Using the records below, transcribe word for word the stretch from the line that contains "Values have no" through the line that contains "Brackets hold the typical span", both end lines included, and nothing else.

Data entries
☆ ☆ ☆ ☆ ☆

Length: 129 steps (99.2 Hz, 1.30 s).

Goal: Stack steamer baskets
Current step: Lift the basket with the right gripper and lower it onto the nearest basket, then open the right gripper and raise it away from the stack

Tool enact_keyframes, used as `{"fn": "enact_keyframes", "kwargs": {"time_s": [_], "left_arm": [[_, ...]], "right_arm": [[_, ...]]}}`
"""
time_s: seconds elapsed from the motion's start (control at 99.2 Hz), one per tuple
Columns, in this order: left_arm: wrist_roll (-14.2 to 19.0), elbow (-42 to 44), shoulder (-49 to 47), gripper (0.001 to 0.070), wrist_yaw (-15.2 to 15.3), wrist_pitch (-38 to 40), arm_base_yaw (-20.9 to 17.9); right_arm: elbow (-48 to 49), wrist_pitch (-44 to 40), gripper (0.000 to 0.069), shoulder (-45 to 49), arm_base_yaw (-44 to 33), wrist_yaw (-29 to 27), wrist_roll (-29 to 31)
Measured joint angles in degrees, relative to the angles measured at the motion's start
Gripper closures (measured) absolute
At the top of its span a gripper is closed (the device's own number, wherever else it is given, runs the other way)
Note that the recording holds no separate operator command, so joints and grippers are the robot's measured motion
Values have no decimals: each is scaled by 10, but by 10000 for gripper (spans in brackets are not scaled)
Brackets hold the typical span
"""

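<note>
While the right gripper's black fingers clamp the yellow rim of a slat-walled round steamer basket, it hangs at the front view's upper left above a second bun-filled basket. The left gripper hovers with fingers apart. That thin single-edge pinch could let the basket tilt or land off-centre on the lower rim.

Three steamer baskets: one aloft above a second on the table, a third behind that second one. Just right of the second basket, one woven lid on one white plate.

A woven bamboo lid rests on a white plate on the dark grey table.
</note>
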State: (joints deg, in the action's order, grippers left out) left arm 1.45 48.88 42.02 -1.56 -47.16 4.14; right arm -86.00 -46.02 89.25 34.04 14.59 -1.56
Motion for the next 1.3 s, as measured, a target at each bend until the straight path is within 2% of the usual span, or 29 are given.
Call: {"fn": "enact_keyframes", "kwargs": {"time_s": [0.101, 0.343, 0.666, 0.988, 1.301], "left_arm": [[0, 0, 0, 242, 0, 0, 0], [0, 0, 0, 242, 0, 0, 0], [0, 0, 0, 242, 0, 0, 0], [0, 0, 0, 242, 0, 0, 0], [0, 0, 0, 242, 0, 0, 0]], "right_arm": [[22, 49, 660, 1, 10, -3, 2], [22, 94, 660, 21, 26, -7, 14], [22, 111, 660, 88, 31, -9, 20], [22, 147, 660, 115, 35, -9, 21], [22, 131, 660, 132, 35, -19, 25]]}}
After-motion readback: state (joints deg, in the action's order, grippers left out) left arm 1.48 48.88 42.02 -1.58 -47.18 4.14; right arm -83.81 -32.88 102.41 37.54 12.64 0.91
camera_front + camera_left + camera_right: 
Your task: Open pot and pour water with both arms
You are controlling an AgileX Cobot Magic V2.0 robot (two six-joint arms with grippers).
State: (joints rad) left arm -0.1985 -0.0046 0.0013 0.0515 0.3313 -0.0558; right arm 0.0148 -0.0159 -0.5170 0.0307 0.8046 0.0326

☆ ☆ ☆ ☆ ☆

### RESPONSE BELOW
Values have no decimals: each is scaled by 10, but by 10000 for gripper (spans in brackets are not scaled)
Brackets hold the typical span

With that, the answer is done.